What you have to do — What is needed is the whole of the data, set down exactly.

─── Material provided ───

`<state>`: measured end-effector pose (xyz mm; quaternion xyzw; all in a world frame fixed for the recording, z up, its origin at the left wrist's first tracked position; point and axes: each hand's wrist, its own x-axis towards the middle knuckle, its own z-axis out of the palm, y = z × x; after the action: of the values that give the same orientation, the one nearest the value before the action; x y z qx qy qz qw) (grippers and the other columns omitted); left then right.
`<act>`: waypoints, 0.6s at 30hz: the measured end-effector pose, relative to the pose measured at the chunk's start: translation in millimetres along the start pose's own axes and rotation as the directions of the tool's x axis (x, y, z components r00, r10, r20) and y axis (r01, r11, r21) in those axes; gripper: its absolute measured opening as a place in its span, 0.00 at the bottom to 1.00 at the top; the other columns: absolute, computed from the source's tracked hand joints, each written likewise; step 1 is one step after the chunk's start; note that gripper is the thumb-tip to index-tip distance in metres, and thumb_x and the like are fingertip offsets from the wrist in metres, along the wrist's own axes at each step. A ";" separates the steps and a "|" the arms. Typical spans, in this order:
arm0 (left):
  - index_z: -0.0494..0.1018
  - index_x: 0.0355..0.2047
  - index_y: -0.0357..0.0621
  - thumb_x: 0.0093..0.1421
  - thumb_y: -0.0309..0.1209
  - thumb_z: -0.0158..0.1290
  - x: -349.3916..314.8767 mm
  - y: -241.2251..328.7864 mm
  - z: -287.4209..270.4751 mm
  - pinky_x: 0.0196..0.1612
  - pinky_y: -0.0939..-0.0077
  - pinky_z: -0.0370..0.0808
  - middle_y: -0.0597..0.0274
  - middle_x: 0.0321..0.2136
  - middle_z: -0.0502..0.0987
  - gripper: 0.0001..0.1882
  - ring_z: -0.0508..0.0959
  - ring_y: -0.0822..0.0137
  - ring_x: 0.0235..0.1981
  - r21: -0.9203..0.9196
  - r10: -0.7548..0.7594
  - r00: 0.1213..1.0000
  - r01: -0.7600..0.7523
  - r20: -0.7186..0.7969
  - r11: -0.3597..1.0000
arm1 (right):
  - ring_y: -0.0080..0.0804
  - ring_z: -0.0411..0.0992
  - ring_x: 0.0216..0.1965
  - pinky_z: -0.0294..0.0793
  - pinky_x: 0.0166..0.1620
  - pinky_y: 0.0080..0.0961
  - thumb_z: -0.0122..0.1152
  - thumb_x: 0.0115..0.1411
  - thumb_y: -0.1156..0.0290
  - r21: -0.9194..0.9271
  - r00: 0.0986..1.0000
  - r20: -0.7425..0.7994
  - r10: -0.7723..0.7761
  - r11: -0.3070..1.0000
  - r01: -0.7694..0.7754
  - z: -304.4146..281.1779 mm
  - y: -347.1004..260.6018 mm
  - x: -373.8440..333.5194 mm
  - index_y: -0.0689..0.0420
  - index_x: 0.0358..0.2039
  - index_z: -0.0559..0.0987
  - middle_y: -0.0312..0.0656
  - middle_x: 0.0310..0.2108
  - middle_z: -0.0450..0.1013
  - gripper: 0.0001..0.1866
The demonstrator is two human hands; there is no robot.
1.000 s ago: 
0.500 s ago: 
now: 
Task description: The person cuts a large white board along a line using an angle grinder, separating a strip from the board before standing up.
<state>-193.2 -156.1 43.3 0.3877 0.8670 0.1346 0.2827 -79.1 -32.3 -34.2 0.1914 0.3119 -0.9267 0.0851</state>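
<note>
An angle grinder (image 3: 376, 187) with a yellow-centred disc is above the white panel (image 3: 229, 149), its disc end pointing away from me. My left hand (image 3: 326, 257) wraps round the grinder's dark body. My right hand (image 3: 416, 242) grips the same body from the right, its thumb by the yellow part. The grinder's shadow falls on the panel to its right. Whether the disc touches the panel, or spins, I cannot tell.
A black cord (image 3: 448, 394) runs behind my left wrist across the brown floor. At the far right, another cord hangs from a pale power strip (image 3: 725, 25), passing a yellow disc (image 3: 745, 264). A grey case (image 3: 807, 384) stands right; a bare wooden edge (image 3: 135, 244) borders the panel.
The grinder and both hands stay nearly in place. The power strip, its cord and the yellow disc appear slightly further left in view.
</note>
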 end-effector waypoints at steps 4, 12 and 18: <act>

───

Solution to the problem —
`<state>`: measured end-effector pose (xyz mm; quaternion xyzw; all in a world frame fixed for the recording, z up, its origin at the left wrist's first tracked position; point and axes: each hand's wrist, its own x-axis towards the middle knuckle, its own z-axis out of the palm, y = z × x; after the action: of the values that give the same orientation, the one nearest the value before the action; x y z qx qy qz qw) (grippers and the other columns omitted); left then right.
`<act>`: waypoints, 0.6s at 30hz: the measured end-effector pose, relative to the pose measured at the chunk's start: translation in millimetres along the start pose's own axes and rotation as the directions of the tool's x axis (x, y, z components r00, r10, r20) and y axis (r01, r11, r21) in those axes; gripper: its absolute measured opening as a place in its span, 0.00 at the bottom to 1.00 at the top; the other columns: absolute, computed from the source's tracked hand joints, each written likewise; step 1 is one step after the chunk's start; note that gripper is the thumb-tip to index-tip distance in metres, and thumb_x and the like are fingertip offsets from the wrist in metres, along the wrist's own axes at each step. A ";" separates the steps and a "|" the arms. Typical spans, in this order:
arm0 (left):
  - index_z: -0.0494..0.1018
  - index_x: 0.0355..0.2047
  - index_y: -0.0357..0.0621
  - thumb_x: 0.0093..0.1421
  - thumb_y: -0.0309..0.1209
  - thumb_z: -0.0158..0.1290
  - x: -349.3916..314.8767 mm
  - y: -241.2251..328.7864 mm
  - z: -287.4209..270.4751 mm
  - pinky_x: 0.0196..0.1612
  - pinky_y: -0.0939..-0.0077
  - pinky_z: -0.0370..0.0808
  - middle_y: -0.0597..0.0274
  - middle_x: 0.0321..0.2136
  - middle_z: -0.0502..0.0987
  - gripper: 0.0001..0.1882
  - ring_z: -0.0508..0.0959
  - ring_y: -0.0822..0.0137
  - ring_x: 0.0235..0.1981
  - r21: -0.9203..0.9196
  - r10: -0.7548..0.7594
  - r00: 0.1213..1.0000
  - r01: -0.7600..0.7523
  - r20: -0.7186..0.7969
  - r11: -0.3597..1.0000
arm1 (right):
  - ring_y: -0.0080..0.0804
  - ring_z: -0.0411..0.0992
  - ring_x: 0.0216..0.1965
  - pinky_z: -0.0294..0.0793
  - pinky_x: 0.0166..0.1620
  - pinky_y: 0.0080..0.0961
  - thumb_z: -0.0122..0.1152
  - thumb_x: 0.0115..0.1411
  - thumb_y: -0.1156..0.0290
  - r21: -0.9194..0.9271
  - r00: 0.0986..1.0000
  - r20: -0.7425..0.7994
  - r10: -0.7723..0.7761
  - r11: -0.3070..1.0000
  - r01: -0.7694..0.7754
  - z: -304.4146..281.1779 mm
  - y: -347.1004..260.6018 mm
  - x: -373.8440..333.5194 mm
  - index_y: -0.0689..0.0420
  - index_x: 0.0358..0.2039
  - index_z: -0.0559..0.0987
  - middle_y: -0.0312..0.0656
  - middle_x: 0.0310..0.2108
  - middle_z: -0.0450..0.1013
  - gripper: 0.0001..0.1866
The demonstrator is two human hands; there is no robot.
1.000 s ago: 
0.500 s ago: 
now: 
Task description: The person cuts a large white board along a line using an angle grinder, separating a strip from the board before standing up.
<state>-193.2 -156.1 43.3 0.3877 0.8670 0.1346 0.2827 -79.1 -32.3 -34.2 0.1914 0.3119 -0.9267 0.0851</state>
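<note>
An angle grinder (image 3: 376, 187) with a yellow-centred disc is above the white panel (image 3: 229, 149), its disc end pointing away from me. My left hand (image 3: 326, 257) wraps round the grinder's dark body. My right hand (image 3: 416, 242) grips the same body from the right, its thumb by the yellow part. The grinder's shadow falls on the panel to its right. Whether the disc touches the panel, or spins, I cannot tell.
A black cord (image 3: 448, 394) runs behind my left wrist across the brown floor. At the far right, another cord hangs from a pale power strip (image 3: 725, 25), passing a yellow disc (image 3: 745, 264). A grey case (image 3: 807, 384) stands right; a bare wooden edge (image 3: 135, 244) borders the panel.
The grinder and both hands stay nearly in place. The power strip, its cord and the yellow disc appear slightly further left in view.
</note>
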 end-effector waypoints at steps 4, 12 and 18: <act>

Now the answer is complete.